TASK PROMPT> Copy every line from the data below in which the string "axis" can be found.

____

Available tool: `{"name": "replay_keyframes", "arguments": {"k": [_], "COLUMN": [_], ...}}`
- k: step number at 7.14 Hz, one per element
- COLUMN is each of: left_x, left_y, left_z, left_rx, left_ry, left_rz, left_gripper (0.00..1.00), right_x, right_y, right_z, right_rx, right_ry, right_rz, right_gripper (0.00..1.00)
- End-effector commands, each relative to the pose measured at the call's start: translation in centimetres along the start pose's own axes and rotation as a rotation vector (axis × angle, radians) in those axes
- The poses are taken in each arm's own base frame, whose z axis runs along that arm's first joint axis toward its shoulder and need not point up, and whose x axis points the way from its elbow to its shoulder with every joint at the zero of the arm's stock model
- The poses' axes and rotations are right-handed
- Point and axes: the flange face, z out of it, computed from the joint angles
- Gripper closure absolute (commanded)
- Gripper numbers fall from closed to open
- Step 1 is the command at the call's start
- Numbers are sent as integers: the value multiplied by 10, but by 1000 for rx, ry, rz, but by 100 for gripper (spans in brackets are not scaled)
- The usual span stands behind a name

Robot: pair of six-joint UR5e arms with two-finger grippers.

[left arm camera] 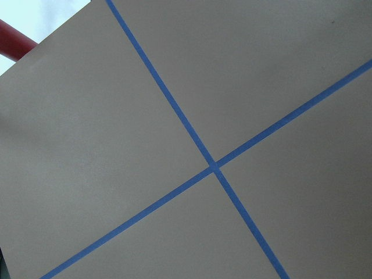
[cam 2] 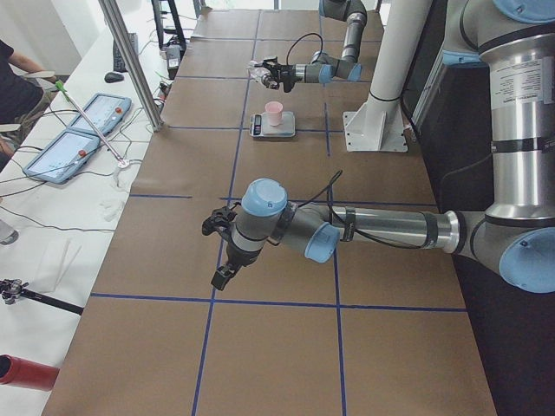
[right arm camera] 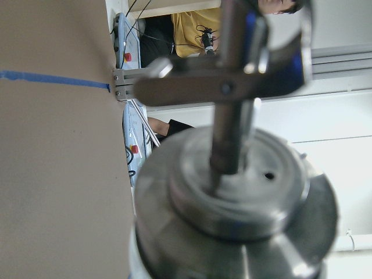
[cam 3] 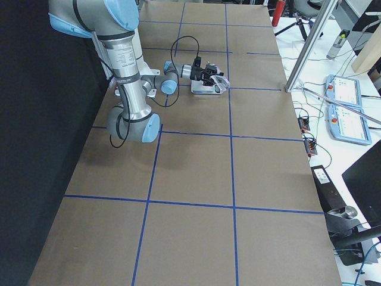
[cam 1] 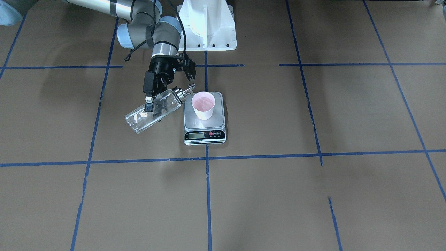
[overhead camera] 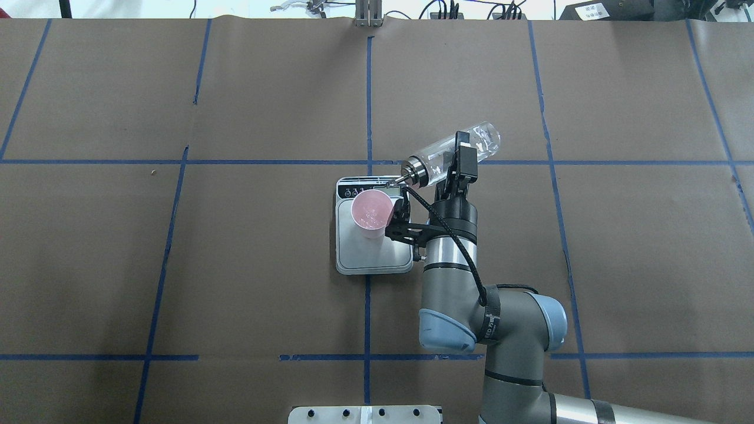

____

ANSWER TO THE PROBLEM>
- End-effector commands, each relative to the pose measured at the call's start: translation in centimetres along the start pose's own axes and rotation as a rotation vector (axis × angle, radians) in those axes
- The poses are taken in each arm's own base frame, whose z axis runs along that arm's first joint axis toward its shoulder and need not point up, and whose x axis points the way from its elbow to its shoulder with every joint at the zero of the arm's stock model

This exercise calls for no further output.